ETA ‘didn’t get anything for stopping to kill [it declared a cease-fire in 2011] and will not get anything for declaring its disappearance,’ said Juan Ignacio Zoido, Spain’s Interior Minister.
The government said there would be no impunity, unlike in Northern Ireland following the 1998 Good Friday Agreement, and vowed to continue its criminal investigations. According to Covite, an association of victims, at least 358 ETA crimes have yet to be resolved.
In the Northern Ireland conflict, so-called ‘comfort’ letters were introduced as a way of dealing with on-the-run IRA suspects who had not been imprisoned for terrorist offences and released as part of the agreement. The legality of these letters has since been questioned.
The one area where there might be some leeway is on the location of the 243 ETA members serving jail sentences in Spain (another 53 are in France). Government policy has been to keep most of them far from their families. Some of them might be moved to prisons nearer to the Basque Country.
ETA has only apologized to victims who did not have a direct participation in what it calls the ‘conflict’, implying that members of the security forces were legitimate targets. This has outraged the families of victims. A total of 443 civil guards and police, 58 businesspeople and 39 politicians died at ETA’s hands, according to Europa Press news agency.
‘This is not the end of we wanted as a society or as victims, and not the one we deserved’, said Consuelo Ordóñez, the head of Covite, whose brother Gregorio, a Popular Party politician, was killed by ETA in 1995.
ETA said its decision ‘ends ETA’s 60-year historical cycle. But it does not bring an end to the conflict between the Basque homeland and Spain and France. The conflict did not begin with ETA and will not end with its dissolution.’
ETA’s cause will now be channeled politically. Support for an independent Basque state, which would include parts of southwestern France near the Spanish border, is no more than 14%, according to a poll last November by the University of Deusto, far from that in Catalonia.
ETA’s twisted narrative is at odds with that of democrats of all political persuasions.
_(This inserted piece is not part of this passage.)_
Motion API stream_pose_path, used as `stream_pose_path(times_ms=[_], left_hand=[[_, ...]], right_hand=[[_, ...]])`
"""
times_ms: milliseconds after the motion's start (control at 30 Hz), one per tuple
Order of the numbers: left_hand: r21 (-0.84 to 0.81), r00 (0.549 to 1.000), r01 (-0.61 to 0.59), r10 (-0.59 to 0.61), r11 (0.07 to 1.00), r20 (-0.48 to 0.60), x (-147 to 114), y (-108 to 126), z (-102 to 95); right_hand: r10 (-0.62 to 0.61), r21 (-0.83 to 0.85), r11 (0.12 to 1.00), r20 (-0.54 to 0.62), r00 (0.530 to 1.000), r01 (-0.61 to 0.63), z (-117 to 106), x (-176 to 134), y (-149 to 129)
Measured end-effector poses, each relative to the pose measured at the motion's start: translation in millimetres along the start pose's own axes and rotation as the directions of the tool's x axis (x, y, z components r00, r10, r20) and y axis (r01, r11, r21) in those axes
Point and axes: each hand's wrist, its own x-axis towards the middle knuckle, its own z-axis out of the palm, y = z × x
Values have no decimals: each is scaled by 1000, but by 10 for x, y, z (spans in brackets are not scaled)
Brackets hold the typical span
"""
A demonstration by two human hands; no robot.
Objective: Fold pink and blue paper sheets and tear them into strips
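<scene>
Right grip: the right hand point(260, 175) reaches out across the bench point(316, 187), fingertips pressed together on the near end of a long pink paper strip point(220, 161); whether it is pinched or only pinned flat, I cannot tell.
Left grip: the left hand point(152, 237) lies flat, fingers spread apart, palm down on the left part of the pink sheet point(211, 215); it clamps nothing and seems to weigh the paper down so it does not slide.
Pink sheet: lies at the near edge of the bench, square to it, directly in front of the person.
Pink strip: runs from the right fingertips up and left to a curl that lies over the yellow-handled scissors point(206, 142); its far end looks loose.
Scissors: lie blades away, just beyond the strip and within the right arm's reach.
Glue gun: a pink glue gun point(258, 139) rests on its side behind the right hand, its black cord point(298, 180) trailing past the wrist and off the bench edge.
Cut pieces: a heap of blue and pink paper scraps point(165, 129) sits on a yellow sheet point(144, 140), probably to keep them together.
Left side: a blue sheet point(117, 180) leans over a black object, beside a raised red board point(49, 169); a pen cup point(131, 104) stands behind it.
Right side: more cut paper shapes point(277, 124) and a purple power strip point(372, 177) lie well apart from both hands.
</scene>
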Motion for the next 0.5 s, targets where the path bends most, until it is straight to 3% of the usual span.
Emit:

The group might had some sympathy during the Franco regime, but had no reason to exist once it became clear that Spain was set on a path of democracy.
Jorge Semprún, a former communist opponent of the Franco regime and Culture Minister (1988-91), called ETA ‘the only serious residue that remains of Francoism.’ In this sense, it can be said that Francoism has finally been defeated.